Rule 404(b) provides, in part:
evidence of other crimes, wrongs, or acts is not admissible to prove a person's disposition in order to show that on a particular occasion the person acted in conformity with such disposition. . . . [Such] evidence may be admitted for other purposes, such as proof of motive, opportunity, intent, preparation, plan, knowledge, identity or absence of mistake or accident when such matters are relevant to a material issue in dispute.
"'Because . . . Rule 404(b) is a rule of exclusion rather than a rule of inclusion,' the proponent of evidence of other crimes, wrongs or acts must satisfy a four-prong test." State v. Carlucci, 217 N.J. 129, 140 (2014) (quoting State v. P.S., 202 N.J. 232, 255 (2010)). Under this test, commonly known as the Cofield test, to be admissible under N.J.R.E. 404(b), the evidence of the other crime, wrong or act:
(1) "must be admissible as relevant to a material issue;"
(2) "must be similar in kind and reasonably close in time to the offense charged;"
(3)"must be clear and convincing;" and
(4) its probative value "must not be outweighed by its apparent prejudice."
[State v. Cofield, 127 N.J. 328, 338 (1992) (citations omitted).]
To satisfy the first prong, the evidence must have "a tendency in reason to prove or disprove any fact of consequence to the determination of the action." N.J.R.E. 401; see Cofield, 127 N.J. at 338. "Consequently, to be relevant, the other-crimes evidence must bear on a subject that is at issue at the trial, for example, an element of the offense or some other factor such as motive, opportunity, intent, or plan." P.S., 202 N.J. at 255 (citations omitted).

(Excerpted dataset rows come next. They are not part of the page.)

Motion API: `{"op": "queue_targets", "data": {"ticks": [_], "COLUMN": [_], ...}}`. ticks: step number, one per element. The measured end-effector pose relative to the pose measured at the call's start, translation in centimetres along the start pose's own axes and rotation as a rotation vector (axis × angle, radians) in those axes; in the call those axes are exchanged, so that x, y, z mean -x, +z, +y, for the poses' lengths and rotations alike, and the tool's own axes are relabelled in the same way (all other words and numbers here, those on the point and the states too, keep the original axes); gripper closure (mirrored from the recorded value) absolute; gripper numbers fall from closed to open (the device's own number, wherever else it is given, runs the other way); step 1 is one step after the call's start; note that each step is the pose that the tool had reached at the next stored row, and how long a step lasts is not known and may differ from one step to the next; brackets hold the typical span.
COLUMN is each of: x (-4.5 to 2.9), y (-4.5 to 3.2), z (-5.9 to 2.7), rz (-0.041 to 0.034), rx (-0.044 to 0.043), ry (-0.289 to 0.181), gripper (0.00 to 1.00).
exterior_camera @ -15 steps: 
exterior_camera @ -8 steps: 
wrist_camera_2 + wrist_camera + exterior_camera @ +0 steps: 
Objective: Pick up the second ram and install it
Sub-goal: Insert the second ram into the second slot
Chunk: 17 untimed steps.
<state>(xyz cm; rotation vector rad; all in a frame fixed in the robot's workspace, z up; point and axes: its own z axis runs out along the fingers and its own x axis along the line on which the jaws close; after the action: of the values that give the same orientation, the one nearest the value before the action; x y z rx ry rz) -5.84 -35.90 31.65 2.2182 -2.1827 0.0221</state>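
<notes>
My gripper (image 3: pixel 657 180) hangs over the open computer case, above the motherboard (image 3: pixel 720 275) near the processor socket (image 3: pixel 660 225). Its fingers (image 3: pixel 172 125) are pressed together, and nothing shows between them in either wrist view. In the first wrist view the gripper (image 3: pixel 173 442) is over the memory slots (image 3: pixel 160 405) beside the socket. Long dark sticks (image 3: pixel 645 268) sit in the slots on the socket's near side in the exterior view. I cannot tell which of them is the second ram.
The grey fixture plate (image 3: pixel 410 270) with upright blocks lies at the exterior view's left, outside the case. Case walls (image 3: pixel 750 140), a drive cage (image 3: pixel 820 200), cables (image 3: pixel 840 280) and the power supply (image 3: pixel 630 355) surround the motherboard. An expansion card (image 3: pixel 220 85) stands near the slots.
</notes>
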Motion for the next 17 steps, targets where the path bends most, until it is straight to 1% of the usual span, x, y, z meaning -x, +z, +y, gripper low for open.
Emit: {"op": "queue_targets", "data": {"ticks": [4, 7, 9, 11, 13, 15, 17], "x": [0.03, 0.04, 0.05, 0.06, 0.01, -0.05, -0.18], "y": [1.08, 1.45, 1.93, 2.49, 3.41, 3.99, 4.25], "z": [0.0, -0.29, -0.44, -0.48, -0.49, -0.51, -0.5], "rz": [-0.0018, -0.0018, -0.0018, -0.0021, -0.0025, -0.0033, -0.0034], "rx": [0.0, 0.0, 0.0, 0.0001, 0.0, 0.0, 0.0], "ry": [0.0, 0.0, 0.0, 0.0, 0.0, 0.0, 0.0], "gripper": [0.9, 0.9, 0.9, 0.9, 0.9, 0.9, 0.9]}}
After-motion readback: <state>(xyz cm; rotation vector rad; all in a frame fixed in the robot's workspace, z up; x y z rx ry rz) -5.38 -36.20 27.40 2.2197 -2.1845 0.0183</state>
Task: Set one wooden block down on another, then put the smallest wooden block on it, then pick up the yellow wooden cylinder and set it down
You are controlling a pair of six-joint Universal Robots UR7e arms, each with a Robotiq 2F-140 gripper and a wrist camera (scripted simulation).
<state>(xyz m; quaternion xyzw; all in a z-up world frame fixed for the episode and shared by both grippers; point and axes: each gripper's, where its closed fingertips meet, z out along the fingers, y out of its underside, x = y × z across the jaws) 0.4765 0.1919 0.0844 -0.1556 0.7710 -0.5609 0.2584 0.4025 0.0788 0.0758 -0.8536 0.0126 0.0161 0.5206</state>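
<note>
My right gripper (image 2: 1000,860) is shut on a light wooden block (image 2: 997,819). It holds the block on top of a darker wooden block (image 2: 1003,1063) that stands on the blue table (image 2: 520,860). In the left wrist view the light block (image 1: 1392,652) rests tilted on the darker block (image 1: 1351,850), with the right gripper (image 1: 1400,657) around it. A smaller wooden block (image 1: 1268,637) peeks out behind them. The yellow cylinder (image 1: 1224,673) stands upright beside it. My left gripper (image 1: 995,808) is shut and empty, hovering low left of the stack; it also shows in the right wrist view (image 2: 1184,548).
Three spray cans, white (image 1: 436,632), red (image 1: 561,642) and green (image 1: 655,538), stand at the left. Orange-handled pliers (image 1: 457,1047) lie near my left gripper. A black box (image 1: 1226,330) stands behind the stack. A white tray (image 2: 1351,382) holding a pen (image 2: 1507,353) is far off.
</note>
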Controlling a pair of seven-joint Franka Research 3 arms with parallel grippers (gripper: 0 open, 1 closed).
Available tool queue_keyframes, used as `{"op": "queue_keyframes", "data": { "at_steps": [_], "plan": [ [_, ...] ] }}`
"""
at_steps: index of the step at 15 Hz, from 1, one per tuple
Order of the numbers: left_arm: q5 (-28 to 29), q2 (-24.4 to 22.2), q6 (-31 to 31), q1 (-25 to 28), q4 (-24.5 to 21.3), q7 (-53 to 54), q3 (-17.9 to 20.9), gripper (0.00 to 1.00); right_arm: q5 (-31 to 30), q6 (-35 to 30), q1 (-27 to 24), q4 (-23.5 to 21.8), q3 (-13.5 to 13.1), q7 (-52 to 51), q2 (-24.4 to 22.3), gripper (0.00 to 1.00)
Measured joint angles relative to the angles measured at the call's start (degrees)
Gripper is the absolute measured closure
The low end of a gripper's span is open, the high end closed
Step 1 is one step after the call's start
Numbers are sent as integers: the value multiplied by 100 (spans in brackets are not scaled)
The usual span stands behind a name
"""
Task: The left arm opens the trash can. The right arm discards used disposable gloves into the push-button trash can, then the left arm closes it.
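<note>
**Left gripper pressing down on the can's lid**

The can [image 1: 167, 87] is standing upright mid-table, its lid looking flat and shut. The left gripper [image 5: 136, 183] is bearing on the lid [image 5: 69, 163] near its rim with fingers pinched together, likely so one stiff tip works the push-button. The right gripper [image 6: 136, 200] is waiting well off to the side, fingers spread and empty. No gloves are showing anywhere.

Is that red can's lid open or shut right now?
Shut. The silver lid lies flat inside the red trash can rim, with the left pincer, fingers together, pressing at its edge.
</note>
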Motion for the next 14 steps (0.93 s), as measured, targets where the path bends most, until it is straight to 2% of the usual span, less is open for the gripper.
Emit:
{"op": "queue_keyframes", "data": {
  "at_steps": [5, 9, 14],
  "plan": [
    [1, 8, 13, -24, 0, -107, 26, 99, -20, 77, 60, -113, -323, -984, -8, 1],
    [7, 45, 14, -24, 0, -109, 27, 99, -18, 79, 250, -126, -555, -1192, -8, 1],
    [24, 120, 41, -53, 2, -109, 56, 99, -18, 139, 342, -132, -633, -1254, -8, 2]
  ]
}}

"Generally, in 'motive' cases under . . . Rule 404(b) . . . the evidence in question is designed to show why a defendant engaged in a particular, specific criminal act." State v. Mazowski, 337 N.J.Super. 275, 283 (App. Div. 2001). Motive evidence has been held admissible even when it does "no more than raise an inference of why a defendant may have engaged in criminal conduct, and even in the face of a certain degree of potential prejudice stemming from the evidence." State v. Calleia, 206 N.J. 274, 294 (2011). A "'wider range of evidence' is permitted to prove motive, so long as it remains a material issue in a case." Id. at 293-94 (citation omitted). Thus, a defendant's prior threat to the victim is admissible to show motive for committing the crime with which the defendant was charged. State v. Schubert, 235 N.J.Super. 212, 224 (App. Div. 1989). Additionally, other crimes evidence may be admissible under Rule 404(b) if it discloses the defendant's mental intention or purpose when committing the offense or to negate the existence of innocent intent. State v. J.M., Jr., 438 N.J.Super. 215, 223 (App. Div. 2014).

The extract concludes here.